Poppy Sebag-Montefiore speaks to Otegha Uwagba about her new book, which questions why those who have benefitted from financial help are so reluctant to be transparent about it

Breaking Taboos‘We Need to Talk About Money’

Poppy Sebag-Montefiore speaks to Otegha Uwagba about her new book, which questions why those who have benefitted from financial help are so reluctant to be transparent about it

We Need to Talk about Money is a personal finance memoir, perhaps one of the tiniest of sub-genres.

Otegha Uwagba accounts for her money, the amount she’s grown up with, her earnings, salary renegotiations, how much extra she needs and lacks. She describes her feelings about hers and other people’s money.

In doing all of this, she breaks the most fundamental of British taboos and pays no attention to the awkwardness around this subject in Britain. The book creates the possibilities for conversations about money and insists that, if there is one thing that needs to change in late British capitalism, it’s that we need to talk about money.

I spoke to Otegha Ugwaba to find out more…

PS-M: How did you get the idea to write such a personal book about money? 

OU: I was gearing up for the publication of my first book. I was earning money, but not a lot of money. I was living at home with my parents and I felt really nervous and unsure of where my career was going, and what my financial situation was going to be. But, at the same time, I was getting lots of exciting emails and events and promos. I was thinking ‘God, if I people knew how I felt about money internally and emotionally’, because the external perception was one of real competence and success. You know – you’re a published author – it’s really exciting. That was the moment I decided that I would write about it.

What has been the impact for you of sharing all this and breaking this taboo? How are people responding?

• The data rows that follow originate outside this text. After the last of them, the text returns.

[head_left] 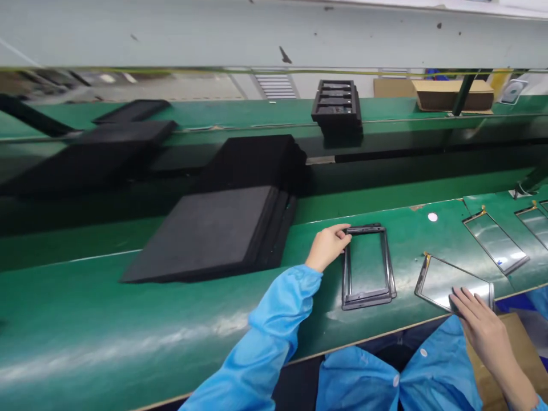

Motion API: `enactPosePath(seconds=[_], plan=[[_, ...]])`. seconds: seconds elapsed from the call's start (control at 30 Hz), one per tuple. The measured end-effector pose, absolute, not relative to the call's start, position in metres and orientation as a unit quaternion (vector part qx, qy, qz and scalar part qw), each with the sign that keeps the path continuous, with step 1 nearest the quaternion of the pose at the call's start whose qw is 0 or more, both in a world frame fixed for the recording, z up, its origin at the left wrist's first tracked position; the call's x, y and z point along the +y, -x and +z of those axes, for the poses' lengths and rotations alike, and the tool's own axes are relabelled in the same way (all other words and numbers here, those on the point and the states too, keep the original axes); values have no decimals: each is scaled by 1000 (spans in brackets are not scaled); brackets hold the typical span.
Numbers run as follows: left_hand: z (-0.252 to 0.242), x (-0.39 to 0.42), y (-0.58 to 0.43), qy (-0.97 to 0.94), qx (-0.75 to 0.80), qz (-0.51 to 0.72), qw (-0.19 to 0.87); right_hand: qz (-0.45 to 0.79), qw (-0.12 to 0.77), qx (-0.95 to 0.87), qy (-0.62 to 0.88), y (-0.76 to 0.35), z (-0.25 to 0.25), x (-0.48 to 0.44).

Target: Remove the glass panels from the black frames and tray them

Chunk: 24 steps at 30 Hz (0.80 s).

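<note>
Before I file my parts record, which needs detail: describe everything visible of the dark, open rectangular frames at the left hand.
The dark, open rectangular frames look like hard plastic: seemingly at least two, stacked slightly askew, so doubled edges show along the right and near sides. Slim bars surround an opening that shows the glossy green work surface they lie on. The left hand touches the far left corner; how firmly is unclear.

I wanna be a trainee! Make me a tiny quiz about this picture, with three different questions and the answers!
1. True or false: the left hand is touching the cardboard box.
2. What colour is the left sleeve: A red, B blue or C yellow?
3. Fill in: the ____ hand is over a shiny panel.

Key:
1. False; it's at a black frame.
2. B.
3. Right.
</note>
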<state>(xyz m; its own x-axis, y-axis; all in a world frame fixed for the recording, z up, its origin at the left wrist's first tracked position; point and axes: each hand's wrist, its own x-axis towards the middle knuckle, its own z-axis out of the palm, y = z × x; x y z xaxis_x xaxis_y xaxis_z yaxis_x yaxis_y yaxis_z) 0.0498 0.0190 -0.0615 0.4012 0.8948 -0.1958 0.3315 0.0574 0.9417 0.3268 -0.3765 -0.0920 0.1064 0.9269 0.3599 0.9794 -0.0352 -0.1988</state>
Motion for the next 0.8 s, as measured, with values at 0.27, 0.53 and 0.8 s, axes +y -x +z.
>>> enactPosePath(seconds=[0.27, 0.53, 0.8], plan=[[-8, -24, -33, -539, 422, 340, 645, -35, 467, -469, 749, -321, -10, -348], [25, -89, -39, -523, 318, 380, 693, 279, 675, -308, 610, -234, -28, -283], [30, -107, -35, -520, 316, 371, 701, 323, 664, -315, 596, -226, -32, -286]])
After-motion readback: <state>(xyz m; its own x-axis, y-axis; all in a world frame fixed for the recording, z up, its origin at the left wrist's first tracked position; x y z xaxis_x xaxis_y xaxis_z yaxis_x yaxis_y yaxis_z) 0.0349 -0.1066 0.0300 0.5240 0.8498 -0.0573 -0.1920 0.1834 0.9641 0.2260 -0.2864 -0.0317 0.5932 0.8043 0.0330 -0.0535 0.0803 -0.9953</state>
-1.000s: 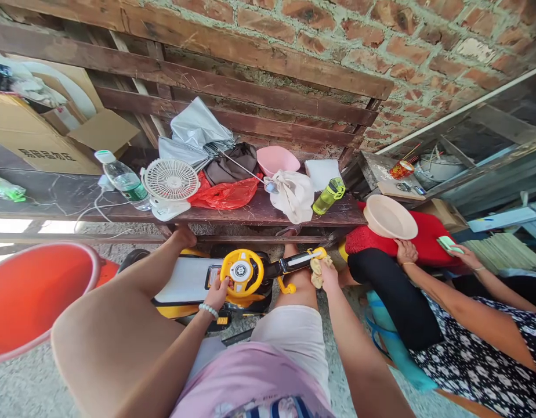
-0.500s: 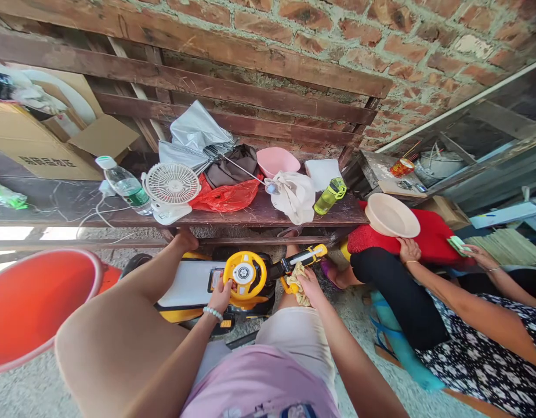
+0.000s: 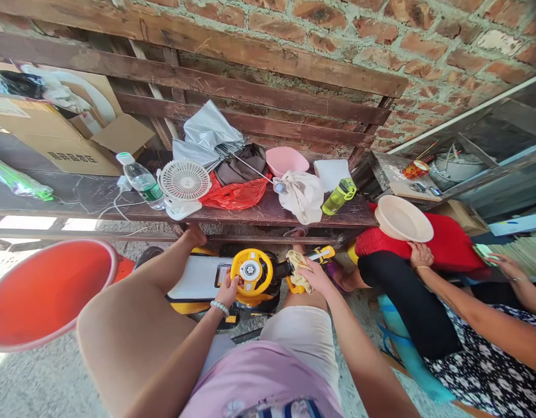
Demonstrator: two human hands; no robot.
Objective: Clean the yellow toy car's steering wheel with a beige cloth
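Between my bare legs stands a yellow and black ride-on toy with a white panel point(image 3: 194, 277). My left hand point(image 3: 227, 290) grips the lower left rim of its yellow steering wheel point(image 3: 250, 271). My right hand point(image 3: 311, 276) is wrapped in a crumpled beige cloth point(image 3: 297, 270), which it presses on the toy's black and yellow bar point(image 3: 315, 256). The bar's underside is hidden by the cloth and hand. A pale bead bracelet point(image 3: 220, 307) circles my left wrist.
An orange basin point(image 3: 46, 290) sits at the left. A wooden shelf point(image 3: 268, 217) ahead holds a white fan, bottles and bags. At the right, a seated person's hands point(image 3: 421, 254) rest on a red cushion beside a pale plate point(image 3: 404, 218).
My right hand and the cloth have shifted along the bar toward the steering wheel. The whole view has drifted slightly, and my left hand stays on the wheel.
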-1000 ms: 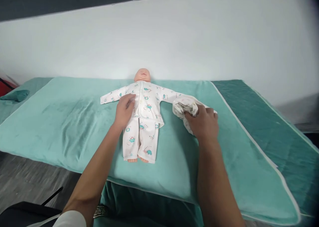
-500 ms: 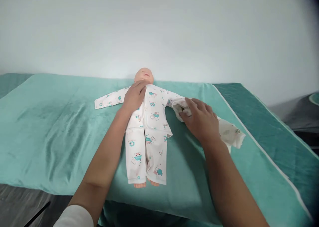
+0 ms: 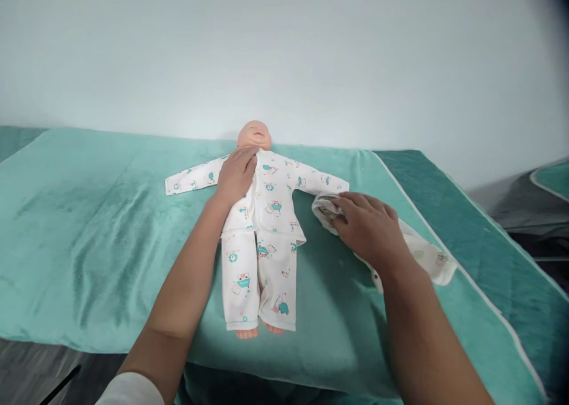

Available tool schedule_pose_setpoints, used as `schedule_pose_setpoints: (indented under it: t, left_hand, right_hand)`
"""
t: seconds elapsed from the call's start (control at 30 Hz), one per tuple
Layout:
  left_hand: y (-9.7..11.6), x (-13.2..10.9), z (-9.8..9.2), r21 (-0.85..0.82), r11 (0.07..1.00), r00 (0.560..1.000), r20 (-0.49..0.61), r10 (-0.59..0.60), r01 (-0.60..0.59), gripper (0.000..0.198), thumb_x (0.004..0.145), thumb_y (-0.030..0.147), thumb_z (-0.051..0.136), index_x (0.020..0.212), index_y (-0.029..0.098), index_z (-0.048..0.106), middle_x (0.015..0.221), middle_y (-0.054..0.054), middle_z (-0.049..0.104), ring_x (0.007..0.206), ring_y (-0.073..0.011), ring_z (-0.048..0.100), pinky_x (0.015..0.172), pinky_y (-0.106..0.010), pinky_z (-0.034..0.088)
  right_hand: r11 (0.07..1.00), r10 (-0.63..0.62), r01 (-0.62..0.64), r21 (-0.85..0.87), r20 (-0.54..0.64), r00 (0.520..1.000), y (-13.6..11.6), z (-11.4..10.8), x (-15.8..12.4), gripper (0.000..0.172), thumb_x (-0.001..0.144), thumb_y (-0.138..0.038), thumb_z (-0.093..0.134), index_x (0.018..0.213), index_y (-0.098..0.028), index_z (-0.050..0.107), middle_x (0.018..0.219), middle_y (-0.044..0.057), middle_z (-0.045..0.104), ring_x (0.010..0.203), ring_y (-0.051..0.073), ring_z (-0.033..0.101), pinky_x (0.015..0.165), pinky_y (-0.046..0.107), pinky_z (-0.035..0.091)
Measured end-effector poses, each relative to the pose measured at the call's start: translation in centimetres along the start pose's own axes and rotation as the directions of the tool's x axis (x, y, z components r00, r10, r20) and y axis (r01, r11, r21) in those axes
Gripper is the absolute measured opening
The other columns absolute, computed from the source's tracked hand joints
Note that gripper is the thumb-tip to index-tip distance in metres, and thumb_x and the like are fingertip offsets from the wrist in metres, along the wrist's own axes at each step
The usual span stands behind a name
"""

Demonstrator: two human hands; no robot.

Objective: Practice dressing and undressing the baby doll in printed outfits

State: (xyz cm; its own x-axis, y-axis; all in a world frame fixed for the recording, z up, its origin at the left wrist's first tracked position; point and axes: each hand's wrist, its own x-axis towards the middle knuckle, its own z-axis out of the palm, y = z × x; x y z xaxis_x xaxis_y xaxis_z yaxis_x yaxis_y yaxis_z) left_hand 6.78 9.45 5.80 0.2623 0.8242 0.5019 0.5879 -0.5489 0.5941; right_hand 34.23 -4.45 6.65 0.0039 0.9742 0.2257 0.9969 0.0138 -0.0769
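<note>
A baby doll [image 3: 278,212] lies on its back in the middle, dressed in a white printed jacket and white printed trousers [image 3: 240,280]. Its arms are spread and its feet show below the trouser legs. My left hand [image 3: 237,171] rests flat on the upper chest, fingers extended below the chin. To the right of the doll, my right hand [image 3: 367,224] grips a second white printed baby garment [image 3: 429,257], bunched at the fingers. This garment's far end lies on the cover, and its exact cut is partly hidden by the hand.
A light green plush cover [image 3: 111,215] spreads over the surface, wrinkled at the left. A darker green strip with a pale border [image 3: 471,215] runs along the right. Behind stands a plain pale wall [image 3: 284,55]. Grey floor [image 3: 35,366] shows at lower left.
My right hand has moved right and toward me with the bunched garment, which has come off the doll's sleeve at the right. My left hand stays on the chest.
</note>
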Motion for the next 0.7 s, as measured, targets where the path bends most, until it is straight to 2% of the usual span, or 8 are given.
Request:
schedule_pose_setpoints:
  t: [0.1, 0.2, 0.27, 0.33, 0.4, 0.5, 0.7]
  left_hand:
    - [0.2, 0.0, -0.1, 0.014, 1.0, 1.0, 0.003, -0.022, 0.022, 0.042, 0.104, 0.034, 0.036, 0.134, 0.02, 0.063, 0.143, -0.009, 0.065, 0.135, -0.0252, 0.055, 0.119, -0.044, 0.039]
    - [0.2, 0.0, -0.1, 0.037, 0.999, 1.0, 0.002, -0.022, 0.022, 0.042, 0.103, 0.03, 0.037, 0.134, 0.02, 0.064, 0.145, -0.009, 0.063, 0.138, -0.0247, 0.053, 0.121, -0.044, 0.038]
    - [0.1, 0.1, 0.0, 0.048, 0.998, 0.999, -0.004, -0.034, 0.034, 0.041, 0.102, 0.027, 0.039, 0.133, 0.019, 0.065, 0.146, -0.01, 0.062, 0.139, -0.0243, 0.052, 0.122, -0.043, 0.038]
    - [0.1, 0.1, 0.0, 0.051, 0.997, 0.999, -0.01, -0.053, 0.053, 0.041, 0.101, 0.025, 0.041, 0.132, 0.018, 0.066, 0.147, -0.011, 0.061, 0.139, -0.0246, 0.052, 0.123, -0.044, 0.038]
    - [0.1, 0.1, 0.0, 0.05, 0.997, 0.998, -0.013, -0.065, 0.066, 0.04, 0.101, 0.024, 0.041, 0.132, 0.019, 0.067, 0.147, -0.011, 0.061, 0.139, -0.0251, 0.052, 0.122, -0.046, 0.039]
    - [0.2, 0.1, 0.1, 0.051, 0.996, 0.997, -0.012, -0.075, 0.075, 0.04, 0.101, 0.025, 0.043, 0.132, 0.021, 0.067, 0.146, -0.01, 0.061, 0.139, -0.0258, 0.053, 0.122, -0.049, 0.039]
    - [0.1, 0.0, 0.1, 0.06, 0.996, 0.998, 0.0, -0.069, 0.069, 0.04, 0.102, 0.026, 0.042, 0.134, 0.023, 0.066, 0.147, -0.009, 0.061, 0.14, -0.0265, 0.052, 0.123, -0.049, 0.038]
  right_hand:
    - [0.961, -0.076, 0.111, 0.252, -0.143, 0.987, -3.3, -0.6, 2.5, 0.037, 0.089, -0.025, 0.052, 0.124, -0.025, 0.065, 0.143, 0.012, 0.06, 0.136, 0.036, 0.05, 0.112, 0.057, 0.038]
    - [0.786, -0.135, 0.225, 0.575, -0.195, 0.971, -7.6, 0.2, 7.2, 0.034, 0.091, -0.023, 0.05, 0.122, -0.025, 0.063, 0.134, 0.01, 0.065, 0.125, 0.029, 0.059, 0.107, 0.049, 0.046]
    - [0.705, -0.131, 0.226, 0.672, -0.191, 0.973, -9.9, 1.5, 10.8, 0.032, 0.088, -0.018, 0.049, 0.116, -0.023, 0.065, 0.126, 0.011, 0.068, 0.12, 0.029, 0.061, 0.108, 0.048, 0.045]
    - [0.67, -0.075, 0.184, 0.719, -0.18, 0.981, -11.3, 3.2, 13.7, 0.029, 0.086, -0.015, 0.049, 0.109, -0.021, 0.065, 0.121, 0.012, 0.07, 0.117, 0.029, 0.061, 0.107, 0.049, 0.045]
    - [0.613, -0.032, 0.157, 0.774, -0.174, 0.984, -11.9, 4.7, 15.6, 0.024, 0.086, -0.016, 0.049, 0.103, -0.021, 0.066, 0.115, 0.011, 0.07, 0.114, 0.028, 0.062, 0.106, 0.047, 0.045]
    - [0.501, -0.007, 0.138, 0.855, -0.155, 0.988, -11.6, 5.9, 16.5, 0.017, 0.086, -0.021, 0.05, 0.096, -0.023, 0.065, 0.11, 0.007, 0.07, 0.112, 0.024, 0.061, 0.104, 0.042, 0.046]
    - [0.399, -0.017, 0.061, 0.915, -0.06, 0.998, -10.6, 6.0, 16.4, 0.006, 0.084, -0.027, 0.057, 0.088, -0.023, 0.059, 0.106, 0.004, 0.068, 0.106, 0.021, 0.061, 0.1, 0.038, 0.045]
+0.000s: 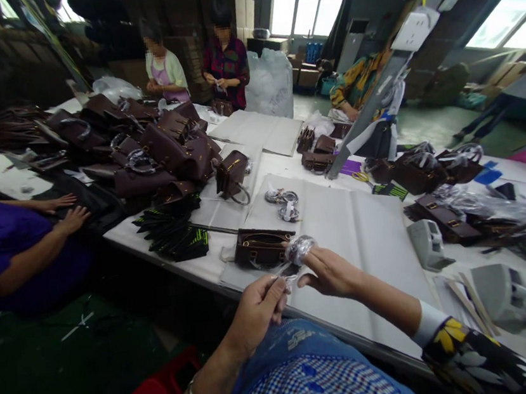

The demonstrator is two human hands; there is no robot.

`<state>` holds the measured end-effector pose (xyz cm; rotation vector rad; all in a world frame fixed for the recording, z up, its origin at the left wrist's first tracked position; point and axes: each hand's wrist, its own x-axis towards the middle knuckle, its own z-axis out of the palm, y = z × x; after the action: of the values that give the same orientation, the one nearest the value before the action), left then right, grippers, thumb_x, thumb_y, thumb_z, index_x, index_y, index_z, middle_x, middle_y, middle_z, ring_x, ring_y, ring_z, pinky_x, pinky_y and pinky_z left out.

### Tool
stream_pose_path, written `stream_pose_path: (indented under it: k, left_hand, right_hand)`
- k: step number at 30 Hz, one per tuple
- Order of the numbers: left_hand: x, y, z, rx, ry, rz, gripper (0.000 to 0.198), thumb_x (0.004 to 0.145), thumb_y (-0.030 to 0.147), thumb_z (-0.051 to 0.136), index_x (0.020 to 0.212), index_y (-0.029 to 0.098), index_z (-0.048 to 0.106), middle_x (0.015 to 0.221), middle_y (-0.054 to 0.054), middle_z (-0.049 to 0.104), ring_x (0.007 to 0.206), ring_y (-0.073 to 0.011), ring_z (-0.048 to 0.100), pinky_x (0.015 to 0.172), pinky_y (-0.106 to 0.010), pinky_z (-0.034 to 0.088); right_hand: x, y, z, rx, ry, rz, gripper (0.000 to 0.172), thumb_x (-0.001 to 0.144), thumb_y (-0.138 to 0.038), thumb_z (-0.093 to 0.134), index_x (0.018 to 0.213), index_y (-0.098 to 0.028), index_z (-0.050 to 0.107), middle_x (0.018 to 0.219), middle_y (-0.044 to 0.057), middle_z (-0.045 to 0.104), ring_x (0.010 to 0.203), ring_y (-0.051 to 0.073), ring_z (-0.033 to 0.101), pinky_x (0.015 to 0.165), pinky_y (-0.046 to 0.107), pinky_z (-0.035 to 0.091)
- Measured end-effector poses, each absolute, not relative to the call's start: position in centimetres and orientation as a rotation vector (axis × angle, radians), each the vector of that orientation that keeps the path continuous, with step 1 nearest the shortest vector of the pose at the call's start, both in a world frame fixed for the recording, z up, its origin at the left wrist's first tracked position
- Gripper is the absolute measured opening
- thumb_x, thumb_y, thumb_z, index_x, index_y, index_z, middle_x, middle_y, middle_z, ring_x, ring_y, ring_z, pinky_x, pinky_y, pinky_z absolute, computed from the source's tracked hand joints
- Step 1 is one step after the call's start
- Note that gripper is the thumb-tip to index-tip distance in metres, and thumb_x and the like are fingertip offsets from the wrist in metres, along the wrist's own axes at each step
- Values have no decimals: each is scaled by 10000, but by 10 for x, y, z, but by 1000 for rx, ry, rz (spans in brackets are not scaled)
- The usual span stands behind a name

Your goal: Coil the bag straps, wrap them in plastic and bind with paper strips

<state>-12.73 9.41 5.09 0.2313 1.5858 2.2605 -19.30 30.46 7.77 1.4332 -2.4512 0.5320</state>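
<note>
A small dark brown handbag (262, 251) stands on the table before me, its top open and gold-coloured fittings on its front. My left hand (260, 306) is closed, pinching a bit of clear plastic (289, 282) near the table's edge. At the bag's right end, my right hand (329, 270) has its fingers at a plastic-wrapped coiled strap (301, 249) and seems to grip it; the thumb stands apart, and the fingertips are partly hidden. Behind the bag lie more plastic-wrapped coils (285, 204).
Brown handbags (170, 147) are heaped at the left, with black-and-green cards (174, 233) in front. A metal post (354, 119) rises from the table. Grey tape dispensers (427, 244) and more bags (443, 219) sit at the right. A co-worker's hands (66, 215) rest on black material.
</note>
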Motion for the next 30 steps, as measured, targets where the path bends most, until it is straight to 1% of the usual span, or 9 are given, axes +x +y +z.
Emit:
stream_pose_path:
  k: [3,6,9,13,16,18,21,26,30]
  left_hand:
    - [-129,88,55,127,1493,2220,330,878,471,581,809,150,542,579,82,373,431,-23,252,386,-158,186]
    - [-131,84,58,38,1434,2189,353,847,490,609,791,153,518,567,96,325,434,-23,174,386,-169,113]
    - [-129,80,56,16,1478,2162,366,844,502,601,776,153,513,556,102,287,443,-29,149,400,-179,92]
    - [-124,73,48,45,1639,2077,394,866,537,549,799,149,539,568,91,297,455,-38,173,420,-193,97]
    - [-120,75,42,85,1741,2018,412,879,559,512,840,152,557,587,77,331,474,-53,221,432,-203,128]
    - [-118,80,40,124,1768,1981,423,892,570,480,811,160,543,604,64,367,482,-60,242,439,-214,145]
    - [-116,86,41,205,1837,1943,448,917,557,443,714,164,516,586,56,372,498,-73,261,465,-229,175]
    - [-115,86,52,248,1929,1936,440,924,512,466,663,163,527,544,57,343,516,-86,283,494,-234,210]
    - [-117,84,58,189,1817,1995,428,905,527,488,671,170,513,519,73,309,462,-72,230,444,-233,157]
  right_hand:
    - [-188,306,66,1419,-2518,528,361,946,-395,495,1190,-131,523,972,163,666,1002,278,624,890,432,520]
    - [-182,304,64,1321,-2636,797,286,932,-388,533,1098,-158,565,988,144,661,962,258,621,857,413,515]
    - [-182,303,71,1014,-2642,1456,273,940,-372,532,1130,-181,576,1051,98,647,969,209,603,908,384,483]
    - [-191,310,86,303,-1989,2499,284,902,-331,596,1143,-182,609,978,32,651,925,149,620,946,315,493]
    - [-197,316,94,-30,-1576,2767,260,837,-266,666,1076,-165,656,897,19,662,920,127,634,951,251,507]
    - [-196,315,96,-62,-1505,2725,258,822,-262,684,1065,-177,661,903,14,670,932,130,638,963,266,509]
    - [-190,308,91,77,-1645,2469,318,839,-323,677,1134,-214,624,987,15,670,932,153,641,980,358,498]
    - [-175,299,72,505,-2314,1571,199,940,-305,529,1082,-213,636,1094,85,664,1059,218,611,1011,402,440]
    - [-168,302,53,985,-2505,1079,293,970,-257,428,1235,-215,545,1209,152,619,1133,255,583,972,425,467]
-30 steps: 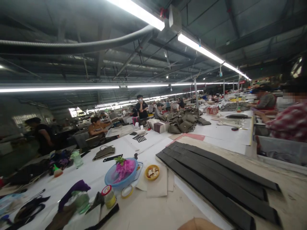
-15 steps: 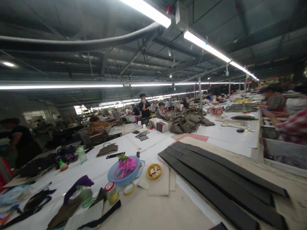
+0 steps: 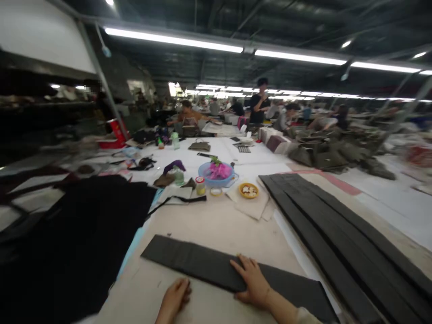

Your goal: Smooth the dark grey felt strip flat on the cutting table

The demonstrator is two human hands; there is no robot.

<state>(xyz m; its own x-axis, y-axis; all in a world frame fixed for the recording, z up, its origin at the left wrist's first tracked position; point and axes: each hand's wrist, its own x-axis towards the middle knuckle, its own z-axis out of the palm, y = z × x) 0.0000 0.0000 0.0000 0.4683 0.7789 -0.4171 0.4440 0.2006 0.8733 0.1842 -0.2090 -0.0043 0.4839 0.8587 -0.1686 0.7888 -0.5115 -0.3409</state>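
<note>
- Dark grey fabric strip (image 3: 216,270), long and flat, lies across the beige worktable (image 3: 216,220) just in front of the person, left end free, right end running under the right forearm.
- Right hand (image 3: 251,283) rests flat on the strip's middle, fingers (image 3: 240,266) spread, palm down, nothing pinched.
- Left hand (image 3: 173,299) sits on bare table just beside the strip's near edge, fingers loosely curled; whether they touch the strip, cannot tell.
- Judgement: smooth outward from the pressing palm, keeping the edge straight, so no wrinkle sets in.
- Stack of long dark strips (image 3: 337,225) lies to the right, well apart; black cloth pile (image 3: 77,238) to the left.
</note>
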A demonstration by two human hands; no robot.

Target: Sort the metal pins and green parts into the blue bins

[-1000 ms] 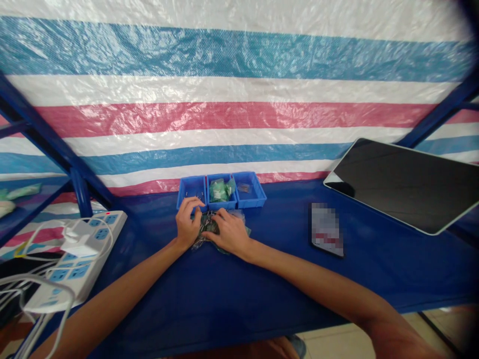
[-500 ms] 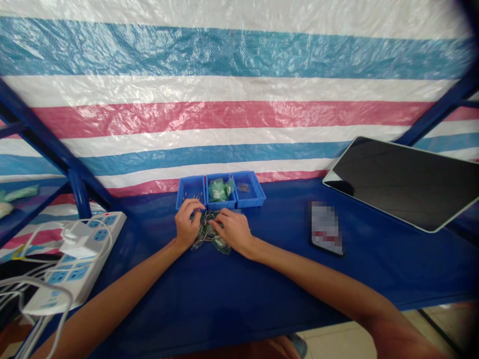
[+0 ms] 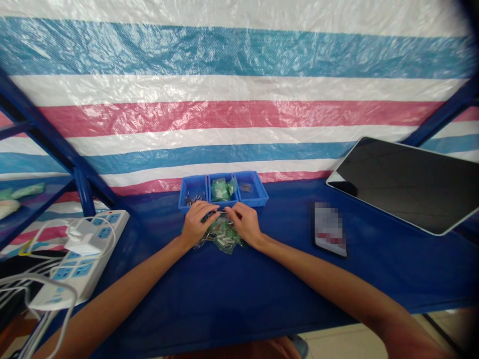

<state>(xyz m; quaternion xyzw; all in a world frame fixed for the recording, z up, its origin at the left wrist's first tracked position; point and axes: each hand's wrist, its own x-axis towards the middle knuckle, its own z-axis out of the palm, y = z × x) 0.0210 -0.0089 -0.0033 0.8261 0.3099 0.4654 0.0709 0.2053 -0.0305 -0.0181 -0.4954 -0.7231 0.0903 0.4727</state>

In the book, I’m very honest about some of the more negative emotions or negative actions I’ve taken. I talk about being quite envious of friends who have financial help to get on the housing ladder. I know other people are feeling this too, you get whispers of it in conversations, but people don’t really feel able to express this openly. I’ve had so many people contacting me and saying ‘I feel so seen, I’ve always felt so embarrassed about feeling like this’, You’re not alone.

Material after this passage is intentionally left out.